Noone likes the current one, but there are fundamental usage pattern
questions which we're fumbling with.

So if you know anyone who is using it in production?  If, so, how?  In
particular, would you be happy with guests simply giving the host back
whatever memory they can spare (as Xen's self-balloon does)?  Or do
you
require the host-forcing approach?  Comment or email please!

Hi Rusty,

I do not maintain any production setups but I have played with
ballooning (especially automatic ballooning) for quite some time now.
Most recently, I am working with the oVirt project [1] to enable
memory over-commitment and offer SLAs around VM memory usage.

To address the question about whether the Xen self-balloon approach
would be enough...  I think a guest-driven approach such as this would
work very well in self-hosted/private cloud deployments where a single
entity owns all of the virtual machines that are sharing memory.  As
soon as you move to a "public" cloud environment where multiple
customers are sharing a single host then you will need a "bad cop" to
enforce some limits.  (Yes I know ballooning always requires guest
cooperation, but when you combine it with punative cgroups on the host
the guest has a compelling reason to cooperate.)  When I say "bad
cop", I mean a completely host-controlled balloon as we currently do
in oVirt with the Memory Overcommitment Manager [2].  This allows
customers to expect a certain minimum amount of performance.

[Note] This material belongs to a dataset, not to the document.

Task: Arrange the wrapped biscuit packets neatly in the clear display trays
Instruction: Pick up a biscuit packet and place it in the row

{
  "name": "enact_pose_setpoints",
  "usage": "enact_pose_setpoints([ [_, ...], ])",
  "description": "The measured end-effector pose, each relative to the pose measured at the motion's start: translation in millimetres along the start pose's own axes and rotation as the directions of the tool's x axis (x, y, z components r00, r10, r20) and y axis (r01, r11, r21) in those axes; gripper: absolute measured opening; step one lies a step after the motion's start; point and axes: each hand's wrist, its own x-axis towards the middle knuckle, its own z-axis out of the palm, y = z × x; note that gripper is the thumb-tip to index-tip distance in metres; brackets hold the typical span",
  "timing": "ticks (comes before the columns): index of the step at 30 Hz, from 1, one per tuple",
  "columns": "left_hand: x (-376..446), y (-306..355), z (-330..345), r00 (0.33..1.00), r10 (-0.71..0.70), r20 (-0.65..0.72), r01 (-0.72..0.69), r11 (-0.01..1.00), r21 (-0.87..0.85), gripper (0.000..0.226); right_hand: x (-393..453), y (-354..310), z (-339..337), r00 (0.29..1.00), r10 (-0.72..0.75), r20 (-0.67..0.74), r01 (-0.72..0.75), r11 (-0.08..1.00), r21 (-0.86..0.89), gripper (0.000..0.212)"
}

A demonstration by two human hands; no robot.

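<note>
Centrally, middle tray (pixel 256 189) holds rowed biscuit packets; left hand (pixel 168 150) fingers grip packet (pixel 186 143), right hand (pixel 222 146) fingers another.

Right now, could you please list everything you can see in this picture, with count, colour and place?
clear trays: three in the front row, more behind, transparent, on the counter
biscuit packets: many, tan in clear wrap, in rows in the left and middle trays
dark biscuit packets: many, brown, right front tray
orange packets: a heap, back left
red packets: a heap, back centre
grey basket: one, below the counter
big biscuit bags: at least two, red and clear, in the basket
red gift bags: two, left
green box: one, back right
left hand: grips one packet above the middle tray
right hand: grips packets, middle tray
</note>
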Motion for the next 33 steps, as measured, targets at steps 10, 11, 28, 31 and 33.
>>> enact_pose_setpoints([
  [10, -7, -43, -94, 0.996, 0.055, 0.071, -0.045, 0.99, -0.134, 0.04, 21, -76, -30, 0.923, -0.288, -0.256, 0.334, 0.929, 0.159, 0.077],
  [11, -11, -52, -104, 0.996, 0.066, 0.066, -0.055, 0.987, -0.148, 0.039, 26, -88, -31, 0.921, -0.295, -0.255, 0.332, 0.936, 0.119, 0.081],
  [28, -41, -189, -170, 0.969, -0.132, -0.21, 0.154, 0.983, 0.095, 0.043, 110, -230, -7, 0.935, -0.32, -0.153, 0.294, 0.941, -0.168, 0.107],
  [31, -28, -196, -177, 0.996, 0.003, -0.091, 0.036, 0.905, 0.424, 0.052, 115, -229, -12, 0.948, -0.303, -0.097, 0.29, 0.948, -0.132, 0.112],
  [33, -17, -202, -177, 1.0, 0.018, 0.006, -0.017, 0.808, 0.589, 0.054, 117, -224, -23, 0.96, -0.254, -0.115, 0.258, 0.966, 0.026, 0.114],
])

In order to support both modes of operation (at the same time) how
about supporting two virtio configuration variables in the balloon
driver: auto_min and auto_max.  These variables would allow the host
to restrict the range in which the auto-balloon algorithm may operate.
Setting both to 0 would disable auto-ballooning and require all
inflate/deflate commands to come from the host.  I think there are
some very interesting possibilities how auto-balloon can be combined
with host directed ballooning to yield good results in a variety of
configurations [3].

[1] http://www.ovirt.org/Home
[2] http://www.ovirt.org/MoM

[3] While composing this email I thought of an idea for making limited
use of auto-balloon in a public cloud environment to provide the host
with a memory stress heuristic for guests.  In this scenario, auto_min
and auto_max would be zero (most of the time) and ballooning would be
controlled by MOM.  Occasionally, auto_min and auto_max would be set
to values slightly above and below the current balloon size.  MOM
would then observe the change in balloon size to gauge whether the
guest currently has a memory surplus or deficit.